Your objective
First find the line with "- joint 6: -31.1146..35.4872" in the entries below, then set down exactly every line through the line with "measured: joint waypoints", that line included.

------ Dataset records ------

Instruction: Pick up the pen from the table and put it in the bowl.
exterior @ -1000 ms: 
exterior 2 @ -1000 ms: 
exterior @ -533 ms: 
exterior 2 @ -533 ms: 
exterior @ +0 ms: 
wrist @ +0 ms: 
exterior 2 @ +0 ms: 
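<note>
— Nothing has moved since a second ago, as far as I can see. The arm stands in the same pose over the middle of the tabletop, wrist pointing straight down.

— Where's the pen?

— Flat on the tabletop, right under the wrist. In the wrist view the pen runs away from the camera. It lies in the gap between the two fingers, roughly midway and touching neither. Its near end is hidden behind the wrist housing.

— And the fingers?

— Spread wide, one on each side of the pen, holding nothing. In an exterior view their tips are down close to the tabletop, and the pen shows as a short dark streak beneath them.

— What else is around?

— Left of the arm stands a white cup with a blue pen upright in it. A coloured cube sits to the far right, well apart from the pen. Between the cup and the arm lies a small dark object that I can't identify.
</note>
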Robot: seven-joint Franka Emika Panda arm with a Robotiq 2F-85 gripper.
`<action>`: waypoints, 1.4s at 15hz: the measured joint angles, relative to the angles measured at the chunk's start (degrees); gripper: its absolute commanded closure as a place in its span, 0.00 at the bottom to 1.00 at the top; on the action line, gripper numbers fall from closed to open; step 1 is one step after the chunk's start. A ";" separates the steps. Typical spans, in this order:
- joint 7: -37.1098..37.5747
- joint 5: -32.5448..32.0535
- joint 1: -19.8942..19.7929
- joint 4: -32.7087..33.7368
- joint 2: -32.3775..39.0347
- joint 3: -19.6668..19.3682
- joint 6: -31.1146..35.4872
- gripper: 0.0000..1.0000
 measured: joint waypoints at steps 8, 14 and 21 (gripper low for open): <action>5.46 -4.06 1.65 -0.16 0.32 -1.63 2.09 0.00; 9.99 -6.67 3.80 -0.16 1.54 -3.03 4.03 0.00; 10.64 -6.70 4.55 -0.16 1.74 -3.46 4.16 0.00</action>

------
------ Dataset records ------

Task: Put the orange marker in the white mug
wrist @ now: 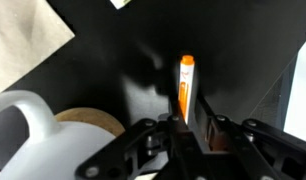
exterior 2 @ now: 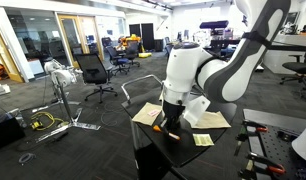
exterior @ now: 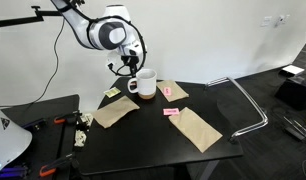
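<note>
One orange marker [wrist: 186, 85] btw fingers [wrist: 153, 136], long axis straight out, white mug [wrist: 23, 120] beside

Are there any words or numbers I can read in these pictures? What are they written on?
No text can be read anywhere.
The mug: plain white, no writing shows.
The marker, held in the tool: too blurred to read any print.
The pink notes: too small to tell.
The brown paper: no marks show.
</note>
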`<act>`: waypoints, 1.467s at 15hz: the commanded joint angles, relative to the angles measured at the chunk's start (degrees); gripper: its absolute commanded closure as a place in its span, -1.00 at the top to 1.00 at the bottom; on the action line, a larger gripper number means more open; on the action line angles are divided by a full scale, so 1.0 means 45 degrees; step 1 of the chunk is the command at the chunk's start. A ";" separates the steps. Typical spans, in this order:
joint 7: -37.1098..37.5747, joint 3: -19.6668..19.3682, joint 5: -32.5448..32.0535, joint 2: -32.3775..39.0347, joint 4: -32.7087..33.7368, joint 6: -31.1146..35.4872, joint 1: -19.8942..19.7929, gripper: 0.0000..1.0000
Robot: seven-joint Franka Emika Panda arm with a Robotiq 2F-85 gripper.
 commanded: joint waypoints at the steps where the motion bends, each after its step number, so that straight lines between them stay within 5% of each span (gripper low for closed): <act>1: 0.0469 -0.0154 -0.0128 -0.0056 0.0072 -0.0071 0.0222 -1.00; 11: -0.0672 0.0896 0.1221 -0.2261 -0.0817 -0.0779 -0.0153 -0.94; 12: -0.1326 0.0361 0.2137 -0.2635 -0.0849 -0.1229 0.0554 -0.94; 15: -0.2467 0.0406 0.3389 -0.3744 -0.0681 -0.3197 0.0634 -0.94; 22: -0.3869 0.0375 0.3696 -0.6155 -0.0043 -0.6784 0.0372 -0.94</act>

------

Result for this task
- joint 6: -31.1146..35.4872
- gripper: 0.0000..1.0000
 measured: joint waypoints at steps 8, 14 and 21 (gripper low for open): <action>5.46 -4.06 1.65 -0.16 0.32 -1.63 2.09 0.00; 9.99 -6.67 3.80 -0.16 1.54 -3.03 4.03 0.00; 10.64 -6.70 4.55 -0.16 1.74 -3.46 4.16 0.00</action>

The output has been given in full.